Your goal = Repeat verbatim, and only, the lines of the data below, beginning at the line that contains "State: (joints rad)" and stopping after the line that contains "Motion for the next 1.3".

Supplied records =
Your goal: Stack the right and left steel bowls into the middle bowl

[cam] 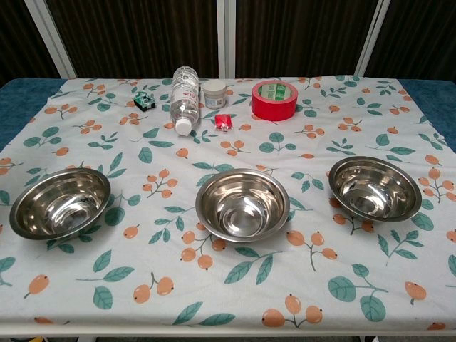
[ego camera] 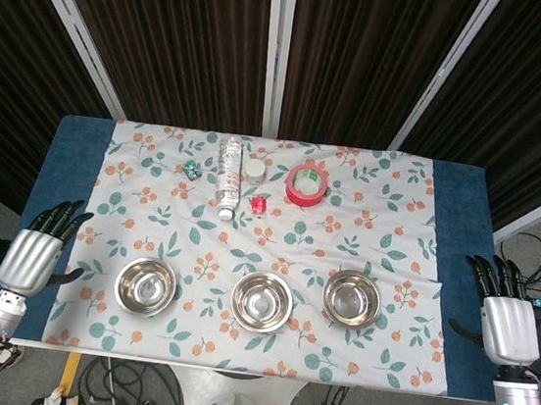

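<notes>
Head view: left hand [ego camera: 32, 257] and right hand [ego camera: 508, 321] flank the worktop [ego camera: 448, 244], fingers spread, holding nothing; left bowl [ego camera: 146, 286], middle bowl [ego camera: 262, 301], right bowl [ego camera: 352, 299] form a front row. Chest view: same bowls apart, unstacked; bottle [cam: 184, 97] and red tape roll [cam: 274, 100] behind.

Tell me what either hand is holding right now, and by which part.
Nothing: the left hand and right hand are both open beside the table.

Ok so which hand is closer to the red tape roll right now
Right. The right hand sits off the table's right edge, below and right of the red tape roll. The left hand is off the left edge, farther across the table from it.
</notes>
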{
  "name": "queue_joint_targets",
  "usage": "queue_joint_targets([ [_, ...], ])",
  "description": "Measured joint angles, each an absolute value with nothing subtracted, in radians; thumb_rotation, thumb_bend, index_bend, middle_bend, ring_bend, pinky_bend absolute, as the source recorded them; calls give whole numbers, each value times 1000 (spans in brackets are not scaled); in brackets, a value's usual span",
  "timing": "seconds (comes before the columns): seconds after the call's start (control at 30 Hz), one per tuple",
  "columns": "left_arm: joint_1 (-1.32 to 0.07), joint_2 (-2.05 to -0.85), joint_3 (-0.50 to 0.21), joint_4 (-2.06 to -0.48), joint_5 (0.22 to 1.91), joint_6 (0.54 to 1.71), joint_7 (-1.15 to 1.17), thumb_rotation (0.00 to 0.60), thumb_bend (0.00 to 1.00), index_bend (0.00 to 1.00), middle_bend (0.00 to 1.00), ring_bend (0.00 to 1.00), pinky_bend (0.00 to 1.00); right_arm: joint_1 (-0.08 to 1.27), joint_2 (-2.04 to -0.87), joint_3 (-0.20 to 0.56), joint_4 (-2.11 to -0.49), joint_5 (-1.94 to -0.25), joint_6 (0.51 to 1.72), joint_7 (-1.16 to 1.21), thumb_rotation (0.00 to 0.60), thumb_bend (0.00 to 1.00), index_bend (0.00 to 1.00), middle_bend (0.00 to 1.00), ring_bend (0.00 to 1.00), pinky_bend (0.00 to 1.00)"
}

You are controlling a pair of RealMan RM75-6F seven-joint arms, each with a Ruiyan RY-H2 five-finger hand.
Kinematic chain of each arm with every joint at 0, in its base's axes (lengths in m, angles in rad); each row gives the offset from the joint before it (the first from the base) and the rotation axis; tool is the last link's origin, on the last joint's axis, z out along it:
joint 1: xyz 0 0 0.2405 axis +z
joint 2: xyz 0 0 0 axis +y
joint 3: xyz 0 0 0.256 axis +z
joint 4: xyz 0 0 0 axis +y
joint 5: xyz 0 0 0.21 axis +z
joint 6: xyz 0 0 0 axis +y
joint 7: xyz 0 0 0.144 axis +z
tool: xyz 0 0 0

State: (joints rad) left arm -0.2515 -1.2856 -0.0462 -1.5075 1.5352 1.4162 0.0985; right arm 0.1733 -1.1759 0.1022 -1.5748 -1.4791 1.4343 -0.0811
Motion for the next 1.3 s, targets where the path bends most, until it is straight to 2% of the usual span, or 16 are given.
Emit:
queue_joint_targets([
  [0.27,-251,-1284,-45,-1511,1540,1418,101,600,39,199,172,107,217,176,-1172,99,-1578,-1482,1426,-86,600,0,98,125,5,9],
  [0.37,-252,-1283,-46,-1515,1540,1416,101,600,39,199,172,108,217,178,-1174,99,-1580,-1493,1433,-89,600,0,102,144,66,108],
  [0.47,-256,-1281,-48,-1521,1541,1410,105,600,39,200,171,107,217,184,-1177,97,-1581,-1516,1437,-101,600,0,148,188,277,383],
  [0.53,-259,-1280,-47,-1525,1544,1406,110,600,39,199,171,107,217,193,-1179,91,-1584,-1535,1431,-122,600,0,203,235,467,563],
  [0.63,-259,-1279,-42,-1530,1545,1402,111,600,39,200,172,107,217,211,-1187,76,-1587,-1559,1400,-162,600,3,276,280,605,680],
  [0.73,-256,-1282,-37,-1526,1552,1406,112,600,39,199,172,107,217,233,-1202,55,-1588,-1575,1346,-205,600,19,309,315,707,762],
  [0.93,-250,-1280,-35,-1524,1556,1418,106,600,39,200,172,107,218,276,-1250,14,-1594,-1592,1239,-281,600,67,372,357,851,871],
  [1.3,-250,-1276,-31,-1515,1557,1408,87,600,39,199,172,107,218,318,-1305,2,-1605,-1566,1163,-379,600,90,396,365,860,880],
])
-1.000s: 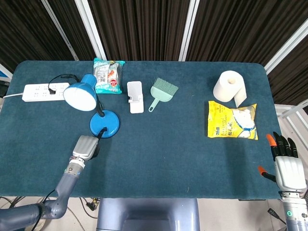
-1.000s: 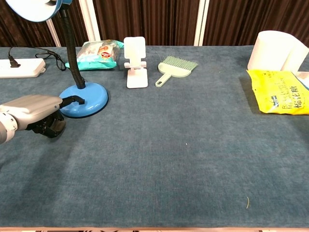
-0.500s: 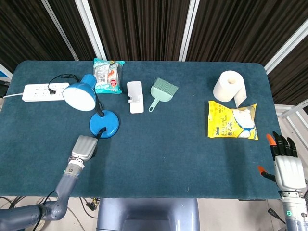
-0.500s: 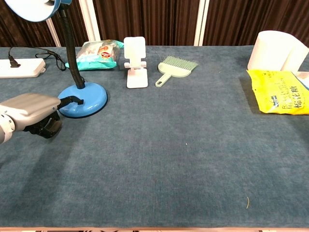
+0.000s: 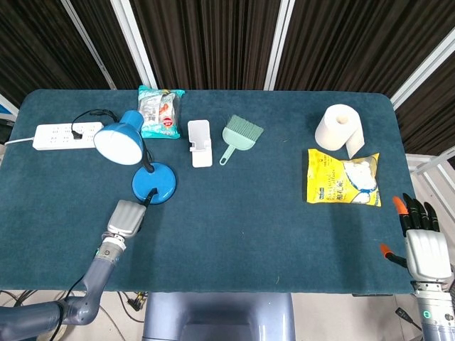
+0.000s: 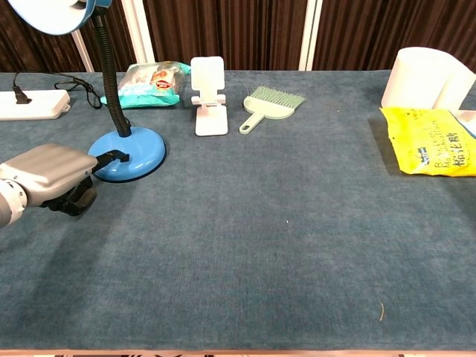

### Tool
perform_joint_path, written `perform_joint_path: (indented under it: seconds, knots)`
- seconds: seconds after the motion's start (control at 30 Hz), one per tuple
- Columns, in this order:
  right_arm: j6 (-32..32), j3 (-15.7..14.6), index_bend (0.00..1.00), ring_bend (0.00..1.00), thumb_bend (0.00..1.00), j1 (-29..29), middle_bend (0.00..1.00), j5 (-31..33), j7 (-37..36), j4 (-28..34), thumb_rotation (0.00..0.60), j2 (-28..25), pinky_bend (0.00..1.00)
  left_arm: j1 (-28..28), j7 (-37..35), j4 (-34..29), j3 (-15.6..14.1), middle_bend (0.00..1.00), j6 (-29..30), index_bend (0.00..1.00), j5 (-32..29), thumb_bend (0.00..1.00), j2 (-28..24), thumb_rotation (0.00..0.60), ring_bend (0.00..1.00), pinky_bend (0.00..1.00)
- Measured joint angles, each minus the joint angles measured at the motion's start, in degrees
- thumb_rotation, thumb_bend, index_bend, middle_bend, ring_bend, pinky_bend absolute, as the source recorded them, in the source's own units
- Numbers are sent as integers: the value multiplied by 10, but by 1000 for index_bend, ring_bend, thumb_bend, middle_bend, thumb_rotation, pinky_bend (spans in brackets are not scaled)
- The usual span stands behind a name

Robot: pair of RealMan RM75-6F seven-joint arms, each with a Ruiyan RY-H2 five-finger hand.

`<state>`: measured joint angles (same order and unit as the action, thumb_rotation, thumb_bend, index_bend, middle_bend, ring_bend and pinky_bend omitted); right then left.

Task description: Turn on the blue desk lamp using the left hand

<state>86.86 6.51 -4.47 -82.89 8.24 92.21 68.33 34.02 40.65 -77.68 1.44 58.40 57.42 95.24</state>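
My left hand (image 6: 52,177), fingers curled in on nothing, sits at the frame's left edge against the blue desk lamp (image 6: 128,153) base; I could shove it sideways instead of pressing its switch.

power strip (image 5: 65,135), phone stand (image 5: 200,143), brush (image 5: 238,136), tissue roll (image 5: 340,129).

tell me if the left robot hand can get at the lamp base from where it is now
Probably yes. The left robot hand sits right beside the blue lamp base, one fingertip at its rim, and nothing lies between them. The phone stand and brush stand well clear.
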Motion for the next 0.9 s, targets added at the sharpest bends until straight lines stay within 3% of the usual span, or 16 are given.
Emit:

Answer space =
State: (joints rad) left arm -0.2515 -1.2856 -0.0462 -1.5075 1.5352 1.4162 0.0985; right arm 0.1733 -1.1759 0.1022 -1.5748 -1.4791 1.4343 -0.0811
Motion for the next 1.3 s, targets where the path bends most, until it is straight to 2% of the usual span, or 16 are given.

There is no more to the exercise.